◆ **What the exercise asks**: Quote verbatim the span of lines that begins the listing below and closes with the line containing "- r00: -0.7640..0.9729".

──────── Input data

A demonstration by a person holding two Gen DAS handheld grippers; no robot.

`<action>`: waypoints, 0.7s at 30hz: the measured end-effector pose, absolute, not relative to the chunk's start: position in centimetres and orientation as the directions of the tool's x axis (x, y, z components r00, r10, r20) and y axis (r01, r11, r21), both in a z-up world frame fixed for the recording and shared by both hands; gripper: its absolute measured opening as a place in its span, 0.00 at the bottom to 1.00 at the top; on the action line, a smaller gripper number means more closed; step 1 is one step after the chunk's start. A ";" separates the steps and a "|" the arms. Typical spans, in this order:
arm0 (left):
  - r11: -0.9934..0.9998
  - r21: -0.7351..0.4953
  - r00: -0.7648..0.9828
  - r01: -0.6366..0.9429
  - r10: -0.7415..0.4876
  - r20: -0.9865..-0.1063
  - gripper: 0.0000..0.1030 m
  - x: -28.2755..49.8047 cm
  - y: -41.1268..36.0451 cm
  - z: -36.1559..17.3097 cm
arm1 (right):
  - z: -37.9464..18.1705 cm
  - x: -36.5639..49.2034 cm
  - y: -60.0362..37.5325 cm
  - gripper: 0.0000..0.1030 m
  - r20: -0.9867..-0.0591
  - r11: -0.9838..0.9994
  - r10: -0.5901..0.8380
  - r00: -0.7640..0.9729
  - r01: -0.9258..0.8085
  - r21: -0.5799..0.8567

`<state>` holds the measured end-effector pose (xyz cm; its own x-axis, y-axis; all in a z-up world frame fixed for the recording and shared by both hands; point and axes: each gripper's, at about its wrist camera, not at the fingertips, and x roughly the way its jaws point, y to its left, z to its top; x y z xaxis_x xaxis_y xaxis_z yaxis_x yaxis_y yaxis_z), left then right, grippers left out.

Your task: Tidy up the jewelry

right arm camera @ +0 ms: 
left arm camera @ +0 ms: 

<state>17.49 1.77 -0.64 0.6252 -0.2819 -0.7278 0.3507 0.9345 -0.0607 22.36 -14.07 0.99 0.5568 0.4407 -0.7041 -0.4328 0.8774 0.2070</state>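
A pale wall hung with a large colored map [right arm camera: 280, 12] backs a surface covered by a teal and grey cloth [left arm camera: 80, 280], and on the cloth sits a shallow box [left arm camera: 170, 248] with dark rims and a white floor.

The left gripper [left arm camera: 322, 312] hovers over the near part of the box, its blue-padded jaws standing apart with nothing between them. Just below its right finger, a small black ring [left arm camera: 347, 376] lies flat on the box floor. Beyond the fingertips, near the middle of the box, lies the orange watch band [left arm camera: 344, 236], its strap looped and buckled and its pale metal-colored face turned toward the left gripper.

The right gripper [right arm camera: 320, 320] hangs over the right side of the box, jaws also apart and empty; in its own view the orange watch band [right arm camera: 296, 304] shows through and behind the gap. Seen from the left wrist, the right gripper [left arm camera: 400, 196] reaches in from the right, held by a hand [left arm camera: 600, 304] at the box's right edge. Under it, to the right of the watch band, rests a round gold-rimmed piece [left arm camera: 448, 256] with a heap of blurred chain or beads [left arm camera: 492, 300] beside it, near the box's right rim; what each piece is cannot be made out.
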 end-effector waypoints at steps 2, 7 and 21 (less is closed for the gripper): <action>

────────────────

◆ **Exercise output**:
A demonstration by a person holding two Gen DAS handheld grippers; no robot.

`<action>`: waypoints, 0.7s at 30hz: the measured end-effector pose, absolute, not relative to the chunk's start: position in centimetres and orientation as the directions of the tool's x axis (x, y, z components r00, r10, r20) and y axis (r01, r11, r21), both in a z-up world frame fixed for the recording and shared by both hands; gripper: its absolute measured opening as a place in its span, 0.00 at the bottom to 1.00 at the top; on the action line, a smaller gripper number means more closed; step 1 is one step after the chunk's start. A ";" separates the steps and a "|" the arms. Typical spans, in this order:
arm0 (left):
  - r11: -0.9934..0.9998
  - r21: -0.7351..0.4953
  - r00: -0.7648..0.9828
  - r01: -0.6366..0.9429
  - r10: -0.7415..0.4876
  - r20: -0.9865..-0.1063
  - gripper: 0.0000..0.1030 m
  - x: -28.2755..49.8047 cm
  - y: -41.1268..36.0451 cm
  - z: -36.1559..17.3097 cm
arm1 (right):
  - z: -37.9464..18.1705 cm
  - x: -36.5639..49.2034 cm
  - y: -60.0362..37.5325 cm
  - gripper: 0.0000..0.1030 m
  - r20: -0.9867..-0.0591
  - r11: -0.9838..0.9994
  - r10: -0.5901..0.8380
  - r00: -0.7640..0.9729

Nothing else goes with this output.